Todo parece utópico e irreal, y esa incapacidad de todo y de todos para quebrar la niebla, y esa persistencia de los discursos en hacerse increíbles, o su resistencia a hacerse creíbles, como si ésa fuera la marca de los tiempos, aporta a la vida una nueva calidad literaria: el sesudo banquero es un peligroso soñador, y el político que vivía a ras de suelo, pragmático y tenaz, es un aventurero. Es la condición del presente. Nadie puede sentirse ya seguro improvisando sueños mientras la gente sensata nos gobierna o nos financia: ya no hay gente sensata. Quizá es que no hay condiciones objetivas, como antes se decía, para que haya sensatez: una niebla que sube del río de los tiempos ha ocupado la ciudad, y el destripador nos espera. Sombras y nieblas cruzan las avenidas y nadie debería salir de casa.

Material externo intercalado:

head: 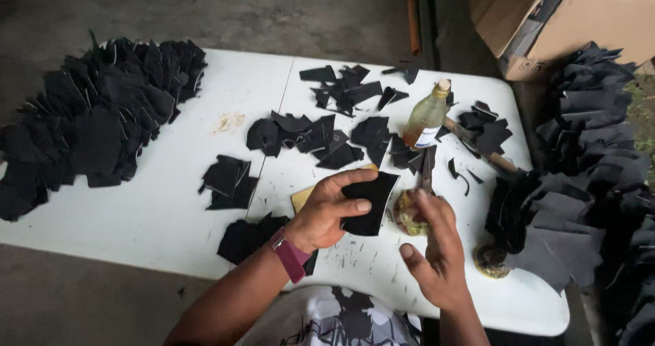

Unos dicen que esto acabará con el Gobierno y otros que acabará con los sindicatos. Probablemente acabará con ambos, aunque a lo mejor no acaba con ninguno, o sólo con uno de ellos. Ésas son las posibilidades. Los que apuestan por todo pueden hacerlo ahora, y echar sus dados entre la niebla, en alguna de las callejas que llevan al río, el río de los tiempos, por el cual sube un frío húmedo entre la niebla creciente. La ciudad ya apenas existe, sumergida en esa irrealidad, y cualquier bulto es cualquier cosa: ese desarrapado es un activista de la derecha, ese petimetre es un conocido izquierdista, ese obispo lleva una bomba, ese anarquista se siente religioso.

Pero esa niebla es la cuna original, el lecho que nos une, la dulce mortaja de un territorio paradójico: cualquier movimiento hacia adelante costará aquí diez veces más que en los países en que nos miramos, y el alza inútil del precio de los cambios produce una galopante inflación del espíritu, que se hace correoso, torpe y tardío.

A estas alturas del siglo ya todos deberían saber que en situaciones de emergencia debe primar el acuerdo, y que es deseable que así sea, y que esto ha de hacerse a tiempo, cuando el acuerdo es posible, y la niebla aún no ha cubierto las caras y los papeles. Pero ahora, el salón se ha llenado del vapor del río, y todos parecen otros, e incluso comienzan a parecer nadie, que es peor.

Fermín Bouza es catedrático de Sociología de la Universidad Complutense.